You know what I’m beginning to think is a load of poppycock?
When people say they are friends with their exes. Sure, it may actually happen in those rare, miraculous cases where everything in both people’s lives is hunky dory, but more often than not, it doesn’t. When you have bared your souls to each other, when you have sobbed hysterically into each other’s arms in all its raw ugliness, when you have seen every mole hidden in every crevice in each other’s bodies, you’ll need to accept the fact that you can never saunter back to the “friends” territory. The strangers-to-acquaintances-to-friends-to-lovers trajectory is one-way.
Here’s the thing. If and when you do attempt to salvage the friendship and go back to that happy, innocent phase before you got into a relationship, you keep looking beyond the friend in them, and keep searching for the person who made you swell up with happiness and showered your life with meaning. On some occasions, if everything works well, (and if it’s a ‘90s movie), a couple may get back together. But in most cases, they’d rather not, since something obviously hadn’t worked out between them in the past.
So, now your relationship is going through a sort of an identity crisis, and you are confused and your emotions are all mixed up and you keep debating with yourself whether this weird relationship, masquerading as friendship, is even worth it. Because let’s be honest with ourselves. We mean well, and we still care about them, and may still be in love with them on some level. But what we need to ask ourselves is this: can we say with absolute certainty, that we genuinely care about them and their well-being without any expectations, whatsoever? Are we hoping for something to happen? Are we waiting for that dying ember to turn into a forest fire again?

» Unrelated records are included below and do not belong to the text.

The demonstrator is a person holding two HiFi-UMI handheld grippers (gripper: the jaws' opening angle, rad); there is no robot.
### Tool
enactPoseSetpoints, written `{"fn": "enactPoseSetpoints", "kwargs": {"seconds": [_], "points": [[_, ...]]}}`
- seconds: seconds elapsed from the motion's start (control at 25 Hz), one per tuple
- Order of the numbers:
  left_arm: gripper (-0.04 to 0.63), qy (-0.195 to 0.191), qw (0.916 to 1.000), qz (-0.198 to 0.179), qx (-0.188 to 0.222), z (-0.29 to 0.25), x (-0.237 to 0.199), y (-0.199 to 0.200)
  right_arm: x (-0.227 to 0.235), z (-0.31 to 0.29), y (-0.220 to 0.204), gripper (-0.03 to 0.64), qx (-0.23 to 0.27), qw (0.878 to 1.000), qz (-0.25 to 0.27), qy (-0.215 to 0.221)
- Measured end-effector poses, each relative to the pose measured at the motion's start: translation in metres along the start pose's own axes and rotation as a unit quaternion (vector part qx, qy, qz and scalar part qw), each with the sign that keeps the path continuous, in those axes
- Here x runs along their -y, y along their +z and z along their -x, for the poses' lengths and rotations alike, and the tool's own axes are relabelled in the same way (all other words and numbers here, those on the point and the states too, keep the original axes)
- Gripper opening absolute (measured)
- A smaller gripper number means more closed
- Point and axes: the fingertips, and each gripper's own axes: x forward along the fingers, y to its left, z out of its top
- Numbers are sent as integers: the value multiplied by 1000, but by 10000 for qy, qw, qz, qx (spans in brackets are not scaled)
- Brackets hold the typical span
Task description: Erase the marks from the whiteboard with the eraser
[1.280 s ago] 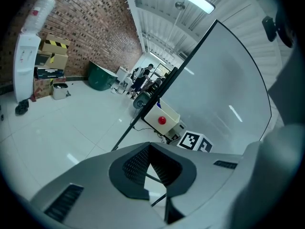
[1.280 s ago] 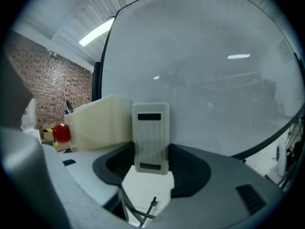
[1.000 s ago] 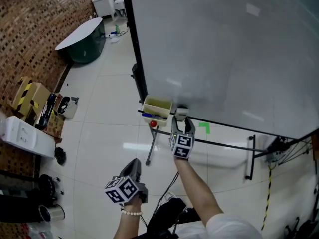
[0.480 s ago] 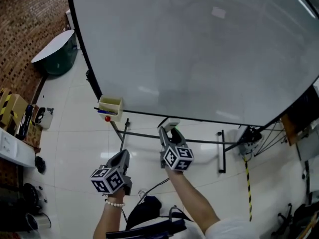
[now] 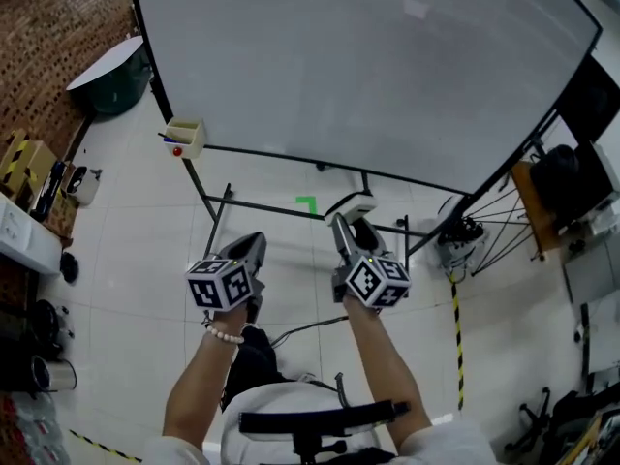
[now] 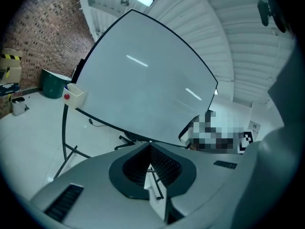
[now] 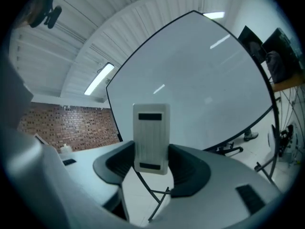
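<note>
Lowered from the seemingly clean whiteboard (image 5: 368, 66), right hand-held gripper (image 5: 352, 227) pinches white ribbed eraser (image 7: 151, 138).

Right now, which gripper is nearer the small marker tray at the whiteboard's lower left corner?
Left. The left gripper sits below and right of the marker tray; the right gripper, holding the eraser, is farther right beyond it.

Left tongs (image 5: 254, 243) pressed together (nothing between them), right tongs (image 5: 351, 223) alongside, clamped around the eraser (image 7: 151, 137).
</note>
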Motion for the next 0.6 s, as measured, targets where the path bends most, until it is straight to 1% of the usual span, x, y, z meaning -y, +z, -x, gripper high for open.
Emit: {"fn": "enactPoseSetpoints", "kwargs": {"seconds": [0.12,0.32,0.48,0.6], "points": [[-11,-21,9997,-205,-103,16,42,-20,9,58,7,250,15,9996,-256,78],[-11,-126,9987,-494,-83,44,98,-35,14,125,3,250,-119,9968,-734,287],[-11,-195,9986,-485,-71,54,118,-41,22,154,3,249,-13,9931,-1131,303],[-11,-230,9986,-467,-69,63,120,-43,15,166,7,249,165,9924,-1193,265]]}}
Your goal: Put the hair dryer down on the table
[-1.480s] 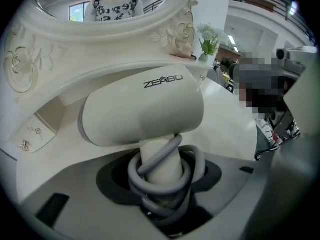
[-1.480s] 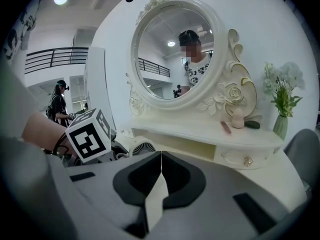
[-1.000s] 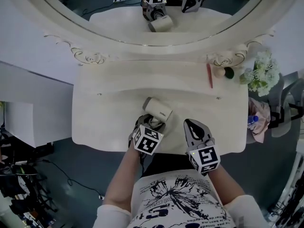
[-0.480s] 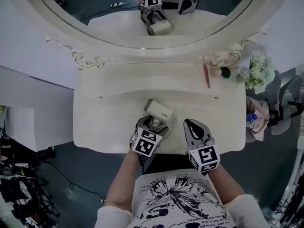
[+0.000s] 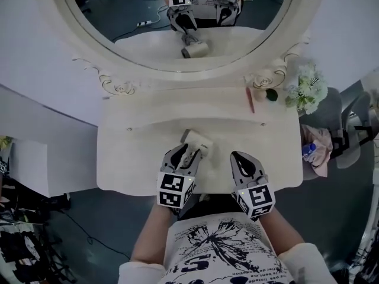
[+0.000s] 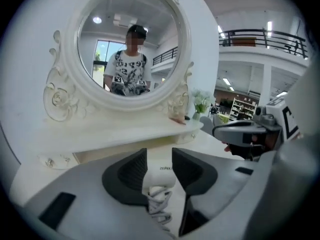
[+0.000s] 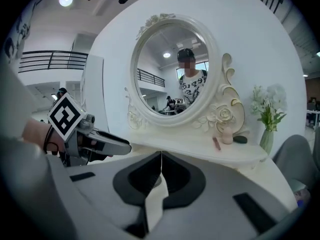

Because if we are, we need to stop.
What’s happening is this. You are not letting go of what they used to mean to you, and how they made you feel. You both are probably very different people, since you both fell in love, and since you both fell apart. What we are holding on to, are nothing but hollow shells of old dreams and memories. They are phantoms. They are not real. It’s like being in love with a character in a book. And the longer we hold on to them, the more it is going to hurt.
So if you are someone who just can’t seem to get past someone, because that ray of hope, however small it is, is still shining somewhere in the dark expanse of your loneliness, I’d say this to you:
Let it go. Accept the fact that they are not a significant part of your life anymore, but you still wish them well. Even though it may hurt you to see them happy somewhere else and with someone else, even though it may make you cry into your pillow at night, suck it up. Life can hit you hard. It can knock out your breath for a while, but you can get through this. Wear your beautiful smile to work the next day. You are both wiser, stronger, better people than you used to be. Stop hoping, stop remembering, stop comparing and stop expecting. If you can still carry a conversation with them without crying, without sighing, without reminiscing and without expecting anything at all, by all means, please let them stay in your life. But if you cannot, you know what to do. The day you learn how to do this, you will achieve inner peace, and feel a hundred times lighter. There’s a lot of awesome stuff out there, waiting to be explored.
And if you can’t, well, there’s always pizza.